The state Board of Elections has done little to discourage some state lawmakers’ fast-and-loose mentality when it comes to election funds. A spokesman for the New York Public Interest Research Group says the good-government organization examined the board’s rulings over the past five years and found “they never take action on anything.”
That’s too bad, given the suspect spending that some lawmakers engage in. Vague guidelines offer wide latitude and lawmakers aren’t afraid to jump through the loopholes, using campaign coffers to cover legal fees, restaurant tabs, season tickets at professional sporting venues or, in the infamous case of former Senate Majority Leader Joseph Bruno, a $1,300 pool cover. (Bruno cited political functions he held at his home.)
Oversight is only part of the problem.
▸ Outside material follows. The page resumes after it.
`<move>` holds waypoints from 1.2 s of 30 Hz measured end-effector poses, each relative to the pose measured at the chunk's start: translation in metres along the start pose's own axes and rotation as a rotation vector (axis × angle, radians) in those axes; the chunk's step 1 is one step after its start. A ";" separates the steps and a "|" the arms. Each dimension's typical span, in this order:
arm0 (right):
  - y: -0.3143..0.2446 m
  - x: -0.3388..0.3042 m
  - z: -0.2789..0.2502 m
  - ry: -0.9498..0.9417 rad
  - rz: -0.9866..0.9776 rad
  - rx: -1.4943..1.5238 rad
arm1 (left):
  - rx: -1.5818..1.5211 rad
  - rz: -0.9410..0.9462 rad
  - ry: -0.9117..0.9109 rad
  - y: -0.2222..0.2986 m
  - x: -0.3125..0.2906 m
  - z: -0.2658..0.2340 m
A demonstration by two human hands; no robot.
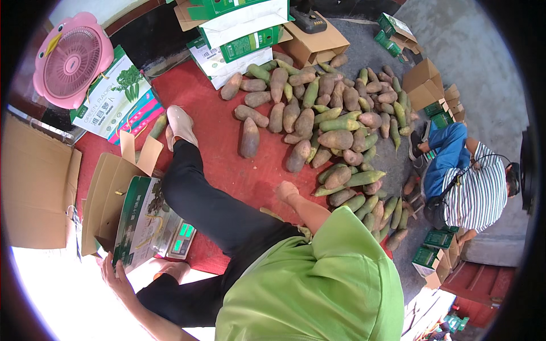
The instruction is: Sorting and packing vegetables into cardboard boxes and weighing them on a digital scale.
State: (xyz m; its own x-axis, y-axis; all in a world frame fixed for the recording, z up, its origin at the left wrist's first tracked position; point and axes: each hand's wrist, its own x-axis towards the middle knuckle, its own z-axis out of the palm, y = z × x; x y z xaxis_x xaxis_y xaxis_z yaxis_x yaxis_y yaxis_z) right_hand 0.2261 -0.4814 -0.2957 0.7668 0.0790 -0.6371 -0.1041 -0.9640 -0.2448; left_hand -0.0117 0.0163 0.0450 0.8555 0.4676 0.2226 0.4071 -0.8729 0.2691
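Left hand (115,278) at the lower corner of an open green-and-white carton (133,224), thumb and fingers parted.

Whether those fingers pinch the cardboard, I cannot tell. The carton stands to the person's left, brown flaps raised, just beside a scale (181,238) with a lit green display. The right hand (286,191) hangs over the red mat (224,142); its finger position is too small to tell. Beyond it, root vegetables (335,139), some brownish, some green, lie heaped across mat and grey floor. At upper left a pink fan (73,62) stands by a printed white carton (116,99). Another person (472,187), in a striped shirt, is right of the heap.
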 end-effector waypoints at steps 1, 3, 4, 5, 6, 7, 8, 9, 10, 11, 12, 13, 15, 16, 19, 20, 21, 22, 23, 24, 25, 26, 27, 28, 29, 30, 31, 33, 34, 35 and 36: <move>-0.002 -0.001 -0.001 -0.007 -0.010 0.004 | 0.012 -0.004 0.002 -0.001 -0.004 -0.001; -0.010 -0.007 -0.009 0.095 -0.037 0.035 | -0.038 -0.049 0.030 -0.004 -0.008 -0.004; -0.010 -0.007 -0.008 0.098 -0.035 0.042 | -0.038 -0.041 0.030 -0.002 -0.004 -0.006; -0.003 -0.004 -0.003 0.245 -0.177 0.001 | -0.050 -0.058 0.019 0.002 -0.001 -0.006; 0.004 -0.001 0.002 0.390 -0.319 -0.043 | -0.062 -0.075 0.008 0.005 0.001 -0.005; -0.004 0.000 -0.002 0.382 -0.333 -0.041 | -0.050 -0.086 0.012 0.007 -0.001 -0.008; -0.014 0.004 -0.013 0.230 -0.289 0.006 | -0.089 -0.113 -0.016 0.009 -0.001 -0.011; -0.026 0.007 -0.023 0.075 -0.246 0.048 | -0.126 -0.143 -0.043 0.008 -0.001 -0.014; -0.034 0.011 -0.027 0.142 -0.245 0.109 | -0.010 -0.093 -0.040 0.004 -0.002 -0.014; -0.035 0.015 -0.030 0.202 -0.242 0.167 | 0.040 -0.053 -0.068 0.015 0.003 -0.016; -0.031 0.021 -0.039 0.244 -0.279 0.206 | 0.075 -0.094 -0.110 0.030 0.012 -0.015; -0.041 0.028 -0.051 0.269 -0.340 0.246 | 0.108 -0.109 -0.126 0.032 0.016 -0.016; -0.086 0.018 -0.088 0.278 -0.407 0.330 | -0.025 -0.196 -0.150 0.033 0.019 -0.019; -0.117 0.006 -0.112 0.090 -0.375 0.622 | 0.010 -0.165 -0.136 0.024 0.015 -0.017; -0.166 0.022 -0.144 0.181 -0.497 0.561 | 0.002 -0.118 -0.157 0.028 0.024 -0.015; -0.170 0.044 -0.149 0.272 -0.679 0.601 | -0.002 -0.085 -0.158 0.030 0.031 -0.014; -0.222 0.010 -0.171 0.239 -0.710 0.581 | 0.026 -0.099 -0.165 0.026 0.026 -0.019; -0.239 0.019 -0.182 0.263 -0.825 0.632 | -0.022 -0.081 -0.138 0.021 0.029 -0.016; -0.265 0.013 -0.195 0.280 -0.897 0.588 | -0.059 -0.079 -0.119 0.014 0.027 -0.014; -0.293 -0.006 -0.208 0.249 -0.962 0.628 | -0.076 -0.052 -0.086 0.011 0.028 -0.012; -0.313 -0.007 -0.220 0.330 -1.079 0.529 | -0.045 -0.040 -0.090 0.010 0.032 -0.011; -0.340 -0.031 -0.230 0.335 -1.052 0.466 | -0.052 -0.082 -0.123 0.011 0.030 -0.013; -0.360 -0.046 -0.239 0.313 -1.074 0.447 | -0.069 -0.109 -0.143 0.012 0.034 -0.012; -0.376 -0.050 -0.245 0.374 -1.162 0.378 | -0.071 -0.124 -0.152 0.015 0.037 -0.012; -0.391 -0.058 -0.246 0.330 -1.155 0.400 | -0.049 -0.104 -0.153 0.016 0.037 -0.011; -0.409 -0.074 -0.246 0.341 -1.176 0.363 | -0.021 -0.087 -0.152 0.016 0.036 -0.011; -0.426 -0.089 -0.246 0.355 -1.199 0.327 | -0.020 -0.102 -0.160 0.014 0.035 -0.012; -0.450 -0.098 -0.241 0.344 -1.253 0.254 | -0.019 -0.139 -0.179 0.012 0.032 -0.011; -0.461 -0.099 -0.239 0.348 -1.308 0.190 | -0.017 -0.127 -0.171 0.012 0.033 -0.011; -0.471 -0.100 -0.236 0.343 -1.306 0.187 | -0.020 -0.131 -0.175 0.012 0.034 -0.010; -0.481 -0.100 -0.233 0.400 -1.417 0.092 | -0.018 -0.141 -0.196 0.014 0.035 -0.011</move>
State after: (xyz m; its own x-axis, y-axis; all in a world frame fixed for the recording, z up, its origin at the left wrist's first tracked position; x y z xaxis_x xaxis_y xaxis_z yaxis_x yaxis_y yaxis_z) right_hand 0.3468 -0.0850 0.0558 0.3794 0.8322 0.4044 0.8379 -0.1237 -0.5316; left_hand 0.0207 0.0220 0.0666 0.8371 0.5470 -0.0044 0.5226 -0.7973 0.3018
The rules themselves are laughably lax. That’s where Gov. Andrew Cuomo comes in. Despite pledges to tackle the issue, campaign finance reform remains on the governor’s to-do list; he should make it a top priority if and when lawmakers return to Albany after the November elections.
There is much to do: Contribution limits (the highest in the nation) should be lowered; disclosure requirements should be tightened; the public-financing system Cuomo called for in his State of the State address should be hammered out.
But oversight of the spending side of the equation is just as porous.
The Board of Elections is either unable or unwilling to provide strict enforcement. If the former, it should be given the tools and staff it needs to do its job. If the latter, it should be given the heave-ho and a separate board created or designated to oversee campaign finance laws and compel lawmakers’ adherence to them.